Kickstarter Projects Success Prediction (ML)

December 13, 2022

Kickstarter is a popular crowdfunding platform that has enabled many individuals and organizations to bring their creative projects to life. Understanding the success factors of Kickstarter projects is crucial for both creators and investors, as it can help them make better decisions and increase their chances of success. Our study takes a step towards achieving this goal by exploring the effectiveness of different models in predicting the outcome of Kickstarter projects. Through this analysis, we aim to provide a comprehensive evaluation of the models and predictors that are most effective in predicting the success of Kickstarter projects.

Dataset

Our dataset, sourced from WebRobots.io, comprises information on 25,614 Kickstarter projects spanning from 2009 to 2022. The data encompasses a diverse range of business sectors, including Software, Graphic Novels, Pop, Fiction, Comedy, Product Design, Plays, Graphic Design, Events, and Webcomics.

The dataset includes 40 columns, which consist of:

Data Preparation

We began our analysis by examining the dataset for duplicates, which were subsequently removed. In terms of entropy, we eliminated features that were unique and inseparable, as these could complicate computations and potentially hinder predictions.

To make the dataset more suitable for modeling, we manipulated features such as day_duration, week_duration, Year, Month, and Project_category. Using the Start and End dates, we calculated the total time taken to complete projects (day_duration and week_duration) by finding the difference between epoch values. Furthermore, we extracted the project’s category from the original multi-feature category data and created a new field called “Project_category”.

The dataset was sufficiently complete, with no missing or null values, allowing us to proceed with our analysis without further modifications.

For data analysis, we used histograms to visualize feature distributions and boxplots to detect outliers. Outliers were identified in features such as pledged, goal, and backer_count. To retain potentially useful data, we addressed these outliers by defining acceptable boundary limits instead of deleting them.

Exploratory Data Analysis

As part of our exploratory data analysis, we investigated the distribution of the target variable and identified that the “Successful” and “Failed” categories were the most common, while “Canceled” and “Live” had a lower frequency. We also examined the most prominent project categories and observed that “Software” and “Comedy” were the most prevalent, with most projects originating from the US and the UK.

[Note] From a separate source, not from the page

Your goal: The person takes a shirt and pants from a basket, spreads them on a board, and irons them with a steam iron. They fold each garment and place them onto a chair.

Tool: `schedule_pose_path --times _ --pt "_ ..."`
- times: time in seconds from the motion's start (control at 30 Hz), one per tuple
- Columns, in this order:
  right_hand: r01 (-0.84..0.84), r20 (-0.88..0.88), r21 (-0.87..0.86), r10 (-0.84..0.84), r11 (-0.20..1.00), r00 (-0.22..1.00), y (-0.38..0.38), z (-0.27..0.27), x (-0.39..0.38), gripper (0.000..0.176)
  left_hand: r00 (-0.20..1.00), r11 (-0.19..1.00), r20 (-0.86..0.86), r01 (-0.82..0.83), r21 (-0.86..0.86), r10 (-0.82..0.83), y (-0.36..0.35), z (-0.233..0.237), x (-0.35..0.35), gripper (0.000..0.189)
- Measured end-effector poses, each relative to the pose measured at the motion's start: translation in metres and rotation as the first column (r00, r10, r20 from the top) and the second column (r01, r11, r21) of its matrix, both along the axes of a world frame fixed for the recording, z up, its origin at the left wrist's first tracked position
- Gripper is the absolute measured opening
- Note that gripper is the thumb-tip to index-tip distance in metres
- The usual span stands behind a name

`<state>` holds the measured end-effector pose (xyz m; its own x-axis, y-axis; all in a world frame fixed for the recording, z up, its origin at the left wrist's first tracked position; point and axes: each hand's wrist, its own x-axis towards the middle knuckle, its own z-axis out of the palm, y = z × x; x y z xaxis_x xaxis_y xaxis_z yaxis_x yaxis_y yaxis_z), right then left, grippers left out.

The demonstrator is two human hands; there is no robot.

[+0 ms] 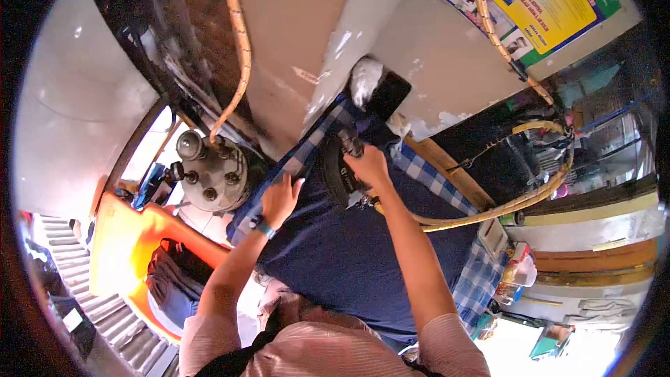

The correlation matrix aided in identifying the strength of relationships between features, enabling informed decisions on feature inclusion in our analysis. This understanding ensures our model makes predictions based on relevant and meaningful data.

Decision Tree Model

In our analysis, we employed a decision tree model with the Gini criterion and an initial depth level of three to investigate the impact of the “Web” category feature on project failure prediction. The results revealed that the “Web” category had a high prediction score of 98% for failure. However, the accuracy of the “canceled” category was low, and increasing the depth level risked overfitting. To address this issue, we utilized hyperparameter tuning with GridSearchCV, resulting in a maximum depth of 10, minimum samples per leaf of 1, and minimum samples per split of 5. Although the accuracy of the model improved, it still failed to identify the relationship between the “canceled” category and other categories. We considered sacrificing Recall for the “canceled” category but found that doing so would significantly impact the overall accuracy or F1 score, as indicated by the ROC and PR curves.

Random Forest Model

We conducted a second analysis using Random Forest Classification to compare its performance with the Decision Tree model and identify the best-performing model. We began by analyzing the significance of features and selecting the top four features to use in the model, as shown in Figure 9.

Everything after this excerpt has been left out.